# [Exercise directions]
Repeat all the data that appears below, keeping it exact.
○ ○ ○
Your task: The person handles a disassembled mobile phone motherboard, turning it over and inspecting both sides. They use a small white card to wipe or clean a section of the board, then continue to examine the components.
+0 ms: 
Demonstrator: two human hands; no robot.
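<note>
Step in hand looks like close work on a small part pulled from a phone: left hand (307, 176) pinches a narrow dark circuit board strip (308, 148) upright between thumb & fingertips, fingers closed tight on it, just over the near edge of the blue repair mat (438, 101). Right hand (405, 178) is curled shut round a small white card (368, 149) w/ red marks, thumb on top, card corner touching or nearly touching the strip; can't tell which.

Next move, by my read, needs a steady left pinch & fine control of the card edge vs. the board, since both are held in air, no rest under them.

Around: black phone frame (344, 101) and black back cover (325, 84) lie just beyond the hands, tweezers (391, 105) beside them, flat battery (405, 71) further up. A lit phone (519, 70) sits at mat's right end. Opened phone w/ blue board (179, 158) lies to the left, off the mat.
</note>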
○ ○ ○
# [Exercise solution]
Your task: The person handles a disassembled mobile phone motherboard, turning it over and inspecting both sides. They use a small white card to wipe or clean a section of the board, then continue to examine the components.
+0 ms: 
Demonstrator: two human hands; no robot.
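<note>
Step in hand looks like close work on a small part pulled from a phone: left hand (307, 176) pinches a narrow dark circuit board strip (308, 148) upright between thumb & fingertips, fingers closed tight on it, just over the near edge of the blue repair mat (438, 101). Right hand (405, 178) is curled shut round a small white card (368, 149) w/ red marks, thumb on top, card corner touching or nearly touching the strip; can't tell which.

Next move, by my read, needs a steady left pinch & fine control of the card edge vs. the board, since both are held in air, no rest under them.

Around: black phone frame (344, 101) and black back cover (325, 84) lie just beyond the hands, tweezers (391, 105) beside them, flat battery (405, 71) further up. A lit phone (519, 70) sits at mat's right end. Opened phone w/ blue board (179, 158) lies to the left, off the mat.
</note>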

That concludes the exercise.